__WORK INSTRUCTION__. Find "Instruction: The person" in the material, then return exactly the line containing it and all lines after it to the end, leaving out pictures.

*** Opening DATASET EXTRACT ***

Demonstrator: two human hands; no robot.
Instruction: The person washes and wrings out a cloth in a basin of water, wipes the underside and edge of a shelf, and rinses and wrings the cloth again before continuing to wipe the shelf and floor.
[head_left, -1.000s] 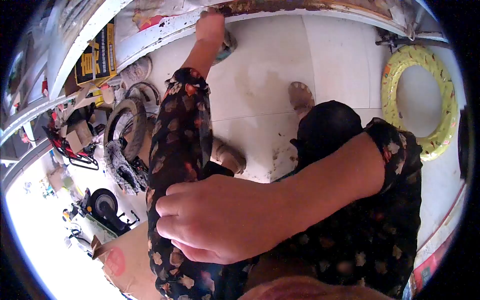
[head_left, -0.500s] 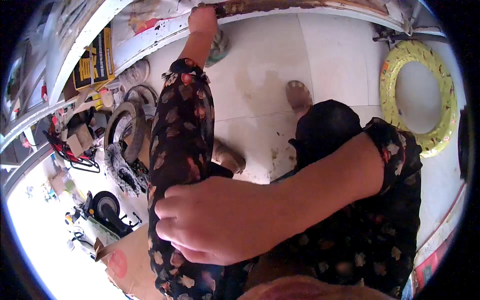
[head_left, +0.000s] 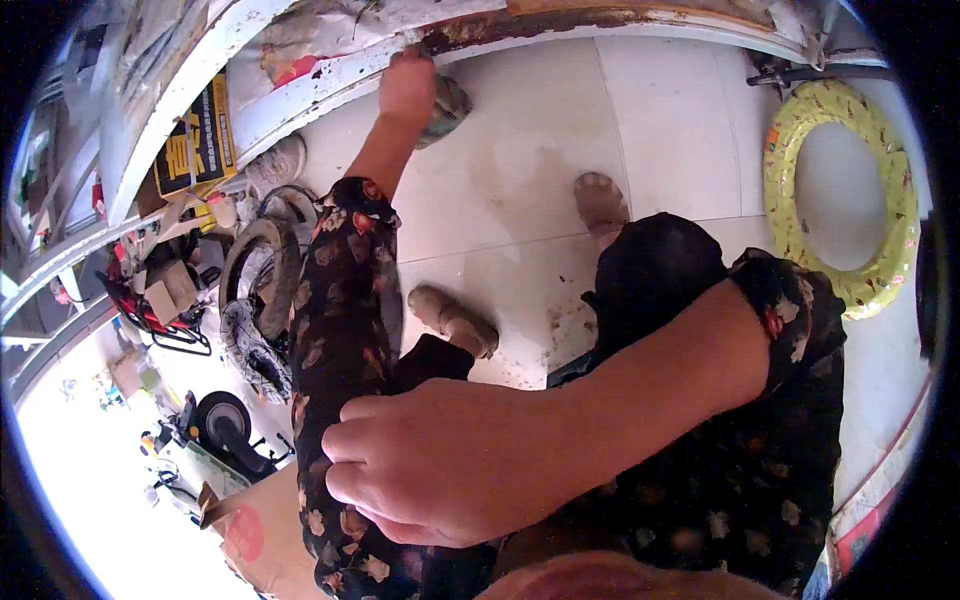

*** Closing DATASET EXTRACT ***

__RESULT OF THIS TASK__.
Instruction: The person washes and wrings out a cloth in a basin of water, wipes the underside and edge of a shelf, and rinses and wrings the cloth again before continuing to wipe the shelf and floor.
[head_left, -1.000s] 
[head_left, -0.500s] 
[head_left, +0.000s] 

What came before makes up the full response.